Wednesday, October 1, 2008

If Marriage were an F150 . . .

Hi Friends!

Today is my 20th anniversary (yay!). So, in honor of my wonderful hubby, I thought I'd share a story from his POV about marriage, wives, trucks, ducks, and wise words for couples everywhere. So, here ya go!

If Marriage Were a F150

Bryan Schalesky as told to Marlo Schalesky

I gripped the steering wheel, clenched my teeth, then turned the ignition key in my Ford F150. Sput, sput, vroooom. I smiled as the engine purred like a contented tiger. Who needed those guys at the repair shop? With a little hard work, I could fix anything!

My confidence ebbed as I sauntered into the garage and heard half-stifled sobs coming from inside the house. I hurried in to find my wife sitting on the edge of the tub. A pregnancy test stick lay on the counter. Negative. Again.

I rubbed my hand over the back of my neck. “It’ll work next time.”

My wife didn’t even look at me.

“We just need to try something different.”

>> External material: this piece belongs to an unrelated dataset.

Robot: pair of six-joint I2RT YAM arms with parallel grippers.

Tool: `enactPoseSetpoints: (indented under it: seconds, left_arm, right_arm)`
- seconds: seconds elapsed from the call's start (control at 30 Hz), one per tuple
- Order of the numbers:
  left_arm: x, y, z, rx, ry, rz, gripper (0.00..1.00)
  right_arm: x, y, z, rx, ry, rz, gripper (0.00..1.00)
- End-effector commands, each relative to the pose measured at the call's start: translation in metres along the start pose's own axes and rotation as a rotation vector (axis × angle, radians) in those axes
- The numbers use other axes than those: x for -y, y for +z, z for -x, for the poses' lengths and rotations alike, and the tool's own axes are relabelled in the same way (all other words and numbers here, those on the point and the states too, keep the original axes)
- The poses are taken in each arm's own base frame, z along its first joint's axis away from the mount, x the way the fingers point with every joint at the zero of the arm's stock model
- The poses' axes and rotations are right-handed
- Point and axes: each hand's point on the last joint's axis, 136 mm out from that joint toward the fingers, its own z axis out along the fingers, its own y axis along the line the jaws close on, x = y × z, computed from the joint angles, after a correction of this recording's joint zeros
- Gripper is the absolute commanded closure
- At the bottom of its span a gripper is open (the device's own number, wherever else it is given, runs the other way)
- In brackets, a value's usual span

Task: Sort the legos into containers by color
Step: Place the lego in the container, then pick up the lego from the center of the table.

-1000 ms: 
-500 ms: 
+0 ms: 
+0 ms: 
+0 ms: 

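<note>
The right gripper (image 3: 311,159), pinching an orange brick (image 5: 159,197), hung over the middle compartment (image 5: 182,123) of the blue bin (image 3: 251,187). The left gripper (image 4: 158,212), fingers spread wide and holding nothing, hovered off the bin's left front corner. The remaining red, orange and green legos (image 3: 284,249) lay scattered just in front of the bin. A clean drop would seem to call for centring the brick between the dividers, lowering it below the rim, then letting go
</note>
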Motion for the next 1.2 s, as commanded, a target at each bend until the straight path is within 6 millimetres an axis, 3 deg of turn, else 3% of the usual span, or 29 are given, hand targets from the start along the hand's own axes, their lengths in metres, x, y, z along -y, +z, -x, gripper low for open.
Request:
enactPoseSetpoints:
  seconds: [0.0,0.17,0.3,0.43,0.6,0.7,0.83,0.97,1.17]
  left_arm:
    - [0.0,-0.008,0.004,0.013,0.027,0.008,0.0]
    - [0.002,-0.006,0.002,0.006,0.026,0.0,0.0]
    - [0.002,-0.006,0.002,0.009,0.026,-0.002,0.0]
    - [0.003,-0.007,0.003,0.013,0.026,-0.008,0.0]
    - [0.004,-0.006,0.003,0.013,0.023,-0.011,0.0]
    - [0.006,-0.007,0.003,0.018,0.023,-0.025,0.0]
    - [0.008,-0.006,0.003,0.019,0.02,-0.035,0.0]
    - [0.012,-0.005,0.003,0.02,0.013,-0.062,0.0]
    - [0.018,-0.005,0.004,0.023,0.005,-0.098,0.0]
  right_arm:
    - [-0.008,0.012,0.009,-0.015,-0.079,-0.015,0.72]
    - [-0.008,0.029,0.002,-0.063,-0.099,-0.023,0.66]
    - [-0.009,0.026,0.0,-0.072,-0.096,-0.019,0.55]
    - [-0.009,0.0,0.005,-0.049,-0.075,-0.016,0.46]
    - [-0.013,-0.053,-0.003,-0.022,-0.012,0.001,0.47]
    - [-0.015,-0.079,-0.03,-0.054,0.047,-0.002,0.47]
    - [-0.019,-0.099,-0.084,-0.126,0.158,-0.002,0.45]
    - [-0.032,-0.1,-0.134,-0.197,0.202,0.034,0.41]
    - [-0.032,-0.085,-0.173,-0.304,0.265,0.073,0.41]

Marlo sniffed and glared up at me. “This isn’t like one of your broken down cars. You can’t just turn a wrench and make it work!”

I raked my fingers through my hair. Infertility ought to be like a Ford F150. Just find the right tools, turn the proper bolts, replace the correct parts, and everything would work again, just as it should. But none of my solutions seemed to be what Marlo wanted to hear. They never were.

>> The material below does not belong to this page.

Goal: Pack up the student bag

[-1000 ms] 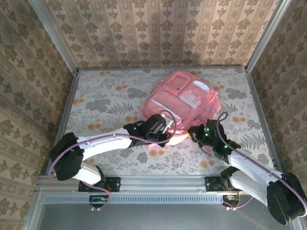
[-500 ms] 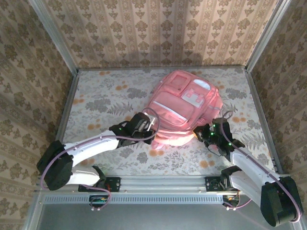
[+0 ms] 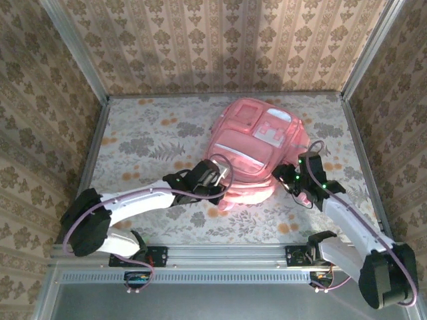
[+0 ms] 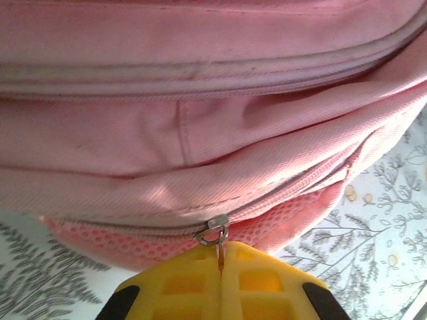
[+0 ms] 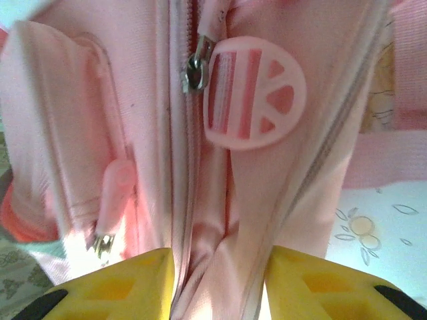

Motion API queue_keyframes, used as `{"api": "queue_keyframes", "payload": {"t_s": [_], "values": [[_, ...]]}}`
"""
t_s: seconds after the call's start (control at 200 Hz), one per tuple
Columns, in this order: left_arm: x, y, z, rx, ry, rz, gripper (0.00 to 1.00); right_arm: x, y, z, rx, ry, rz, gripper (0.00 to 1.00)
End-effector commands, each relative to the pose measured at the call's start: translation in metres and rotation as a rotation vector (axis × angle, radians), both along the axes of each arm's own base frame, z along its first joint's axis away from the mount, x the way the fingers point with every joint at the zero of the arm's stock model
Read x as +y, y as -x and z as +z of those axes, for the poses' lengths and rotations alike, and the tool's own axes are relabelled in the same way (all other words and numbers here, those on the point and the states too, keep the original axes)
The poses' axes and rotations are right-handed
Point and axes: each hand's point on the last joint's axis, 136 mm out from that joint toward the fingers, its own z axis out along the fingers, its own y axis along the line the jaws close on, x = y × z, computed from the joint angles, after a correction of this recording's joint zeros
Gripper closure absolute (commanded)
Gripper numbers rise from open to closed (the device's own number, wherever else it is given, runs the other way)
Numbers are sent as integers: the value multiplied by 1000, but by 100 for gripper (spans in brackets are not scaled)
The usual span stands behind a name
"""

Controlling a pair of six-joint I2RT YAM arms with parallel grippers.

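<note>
The student bag (image 3: 257, 143), a pink backpack, lies in the middle of the table with its front pockets facing up. My left gripper (image 3: 223, 181) is at its near edge. It is shut on a metal zipper pull (image 4: 215, 235) on the seam above the pink mesh, as the left wrist view (image 4: 220, 257) shows. My right gripper (image 3: 285, 179) is at the bag's right side. Its yellow fingers (image 5: 127, 280) stand apart, and a fold of the bag's pink fabric (image 5: 220, 227) lies between them. A round pink rubber tag (image 5: 255, 93) hangs from a zipper slider (image 5: 195, 67) just beyond.
The floral table surface (image 3: 143, 140) is bounded by metal rails and patterned walls (image 3: 213, 40) at the back and sides. Another small metal pull (image 5: 103, 243) hangs at the bag's side pocket, left of the right gripper's fingers.
The right gripper's jaws have come apart from shut. The left gripper, still shut on the pull, has moved right along the bag's near edge. The bag has shifted slightly.
</note>
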Motion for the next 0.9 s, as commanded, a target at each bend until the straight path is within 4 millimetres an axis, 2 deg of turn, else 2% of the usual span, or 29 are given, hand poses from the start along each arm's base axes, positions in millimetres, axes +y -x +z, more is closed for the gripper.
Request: {"api": "queue_keyframes", "payload": {"t_s": [0.0,0.15,0.345,0.42,0.555,0.895], "values": [[-36,5,27,-9,93,-62,100,-11,22,9,40,27,-33,59],[-66,11,36,-15,103,-120,100,-12,50,16,70,0,-32,59],[-100,14,45,-11,132,-176,100,23,63,19,94,-234,-27,61],[-110,18,50,-12,144,-199,100,31,57,26,63,-271,-35,60],[-120,24,55,-18,152,-224,100,41,49,19,80,-327,-72,59],[-125,34,51,-6,154,-243,100,55,17,15,29,-357,-95,59]]}}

My frustration followed me into the weekend when I went duck hunting with my friend, Pete.

The air hung wet and cold around us as we trudged to the duck blind, set out our decoys, and settled out of sight.

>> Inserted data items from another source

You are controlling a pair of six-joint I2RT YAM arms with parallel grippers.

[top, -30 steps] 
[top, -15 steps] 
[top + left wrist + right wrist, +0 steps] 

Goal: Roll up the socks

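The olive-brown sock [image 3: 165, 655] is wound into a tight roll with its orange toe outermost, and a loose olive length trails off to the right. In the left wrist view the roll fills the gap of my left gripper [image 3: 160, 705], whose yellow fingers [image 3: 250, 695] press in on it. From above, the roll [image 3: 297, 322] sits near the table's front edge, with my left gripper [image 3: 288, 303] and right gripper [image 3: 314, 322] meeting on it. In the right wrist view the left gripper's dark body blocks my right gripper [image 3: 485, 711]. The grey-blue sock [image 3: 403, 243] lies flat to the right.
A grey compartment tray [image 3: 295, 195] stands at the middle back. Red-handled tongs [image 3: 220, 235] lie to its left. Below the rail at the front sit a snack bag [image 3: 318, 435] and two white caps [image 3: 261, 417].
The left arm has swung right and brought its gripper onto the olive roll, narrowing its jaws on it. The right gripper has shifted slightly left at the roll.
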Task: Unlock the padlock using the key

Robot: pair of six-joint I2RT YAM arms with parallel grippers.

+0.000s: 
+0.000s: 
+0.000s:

Soon, the fog bank glowed with the first morning light. But no ducks appeared. We blew our duck calls. Still, no ducks. The precious first moments of the day slipped by. Still, nothing.

Two long hours passed before Pete cleared his throat and broke the silence. “So, how ya doing with that infertility stuff?”

I grunted. “What made you think of that?”

Pete sighed and stared into the sky. “Seems like it’s a lot like duck hunting. Conditions seem right. You set out your decoys and blow your duck calls. But there’s nothing you can do to make the birds come in.”

My scowl deepened. “There’s got to be something I can do.”

“I suppose you’ve been trying to be Mr. Fix-It.” Pete shook his head, and silence descended. A half hour later, he spoke again. “You remember the story of Lazarus?”

“Which one?”

“Where Lazarus dies and his sister Mary cries at Jesus’ feet.”

“John 11?”

“Yep. And you know what Jesus did?”

“Raised Lazarus from the dead.” My chin jutted up. “He fixed it.”

“But what did he do first?”

“I dunno.”

“He wept. Shortest verse in the Bible. ‘Jesus wept.’”


“Taught me a lot about how to care for my wife, those two words.”

“I’m not the weeping type.”

“It’s not about crying, it’s about showing you care.”


“Think about it.” Pete smiled at me then tromped down to another part of the pond.

I settled into the reeds and studied the cloud patterns above me. Jesus wept . . . If it were me, I wouldn’t have taken time to weep. “Don’t cry! I’ll make it better!” I’d have said. Was that so wrong?

I wrapped one arm around my knee and turned my thoughts to duck hunting. Pete was right about one thing - on days like today, when I couldn’t bring the birds in, I didn’t run around trying to fix it. Instead, I waited. I hunched down in the reeds, watched, and listened. Maybe that’s all I needed to do with Marlo too. Maybe it wasn’t about the tears, but about caring enough to share the pain. To watch, wait, and listen.

That night when I returned home, I took my wife in my arms and held her close. I don’t remember exactly what I said to her, but it went something like this, “I’m sorry I can’t fix our infertility problem. But, one thing I do promise. I will be with you through it all. And, I love you more than anything.”

Tears came to her eyes. She leaned her head against my chest, and I could see her smile.

“That’s what I need most,” she murmured.

And somewhere in the distance, I thought I heard the faint call of a mallard duck.